Print the data below exactly, but only the lines from the one containing "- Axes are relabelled" down to the one containing "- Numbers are", inclusive.

*Information shown:*
※
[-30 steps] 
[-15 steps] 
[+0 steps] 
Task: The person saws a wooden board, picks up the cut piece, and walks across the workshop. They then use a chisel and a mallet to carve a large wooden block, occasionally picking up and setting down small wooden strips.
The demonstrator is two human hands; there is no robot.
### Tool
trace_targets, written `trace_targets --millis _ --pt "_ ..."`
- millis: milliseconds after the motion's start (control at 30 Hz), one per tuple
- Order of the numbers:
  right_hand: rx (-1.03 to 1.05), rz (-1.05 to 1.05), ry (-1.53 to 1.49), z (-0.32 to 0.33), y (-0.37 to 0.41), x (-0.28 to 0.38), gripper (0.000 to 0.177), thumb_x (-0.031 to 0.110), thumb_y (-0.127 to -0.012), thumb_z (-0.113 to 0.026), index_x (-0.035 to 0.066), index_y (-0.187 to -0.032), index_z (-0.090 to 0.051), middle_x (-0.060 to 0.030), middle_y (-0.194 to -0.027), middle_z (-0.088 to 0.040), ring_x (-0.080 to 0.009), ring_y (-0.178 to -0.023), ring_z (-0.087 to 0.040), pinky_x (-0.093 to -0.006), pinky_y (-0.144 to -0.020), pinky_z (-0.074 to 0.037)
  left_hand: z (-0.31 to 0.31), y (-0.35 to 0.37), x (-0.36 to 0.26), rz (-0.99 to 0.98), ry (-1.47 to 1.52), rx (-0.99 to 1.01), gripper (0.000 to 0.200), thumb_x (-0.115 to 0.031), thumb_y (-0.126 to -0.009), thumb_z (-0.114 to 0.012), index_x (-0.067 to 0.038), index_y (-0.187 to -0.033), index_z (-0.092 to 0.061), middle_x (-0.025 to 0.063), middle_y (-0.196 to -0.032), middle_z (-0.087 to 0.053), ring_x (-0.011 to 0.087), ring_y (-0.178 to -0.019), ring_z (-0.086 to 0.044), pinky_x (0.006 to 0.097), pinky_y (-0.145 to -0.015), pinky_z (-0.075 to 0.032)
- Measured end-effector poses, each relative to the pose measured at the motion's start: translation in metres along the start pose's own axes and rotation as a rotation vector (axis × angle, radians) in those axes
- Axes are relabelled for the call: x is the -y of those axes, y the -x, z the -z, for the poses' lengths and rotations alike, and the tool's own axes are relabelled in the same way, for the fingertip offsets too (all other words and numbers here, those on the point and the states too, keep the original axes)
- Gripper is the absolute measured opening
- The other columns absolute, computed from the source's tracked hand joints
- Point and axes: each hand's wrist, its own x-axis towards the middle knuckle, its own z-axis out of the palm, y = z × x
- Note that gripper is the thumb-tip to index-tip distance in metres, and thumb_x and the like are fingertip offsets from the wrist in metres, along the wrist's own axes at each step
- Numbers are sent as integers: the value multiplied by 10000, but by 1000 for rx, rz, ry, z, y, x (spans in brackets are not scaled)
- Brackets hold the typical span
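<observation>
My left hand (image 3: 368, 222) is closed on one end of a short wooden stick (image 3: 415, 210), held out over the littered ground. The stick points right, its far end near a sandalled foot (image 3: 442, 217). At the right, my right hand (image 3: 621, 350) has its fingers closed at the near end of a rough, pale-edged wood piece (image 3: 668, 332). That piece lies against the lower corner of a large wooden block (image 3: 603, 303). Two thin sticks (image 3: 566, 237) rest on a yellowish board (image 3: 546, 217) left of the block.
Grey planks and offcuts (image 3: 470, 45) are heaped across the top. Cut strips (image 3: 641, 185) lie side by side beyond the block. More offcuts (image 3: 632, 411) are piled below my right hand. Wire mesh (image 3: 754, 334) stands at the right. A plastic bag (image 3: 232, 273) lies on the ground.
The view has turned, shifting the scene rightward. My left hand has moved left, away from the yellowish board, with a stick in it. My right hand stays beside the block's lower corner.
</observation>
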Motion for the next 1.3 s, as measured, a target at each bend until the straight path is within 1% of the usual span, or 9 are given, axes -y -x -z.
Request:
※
*Result of the exercise:*
- Axes are relabelled for the call: x is the -y of those axes, y the -x, z the -z, for the poses' lengths and rotations alike, and the tool's own axes are relabelled in the same way, for the fingertip offsets too (all other words and numbers here, those on the point and the states too, keep the original axes)
- Gripper is the absolute measured opening
- The other columns absolute, computed from the source's tracked hand joints
- Point and axes: each hand's wrist, its own x-axis towards the middle knuckle, its own z-axis out of the palm, y = z × x
- Note that gripper is the thumb-tip to index-tip distance in metres, and thumb_x and the like are fingertip offsets from the wrist in metres, along the wrist's own axes at each step
- Numbers are sent as integers: the value multiplied by 10000, but by 1000 for rx, rz, ry, z, y, x (spans in brackets are not scaled)

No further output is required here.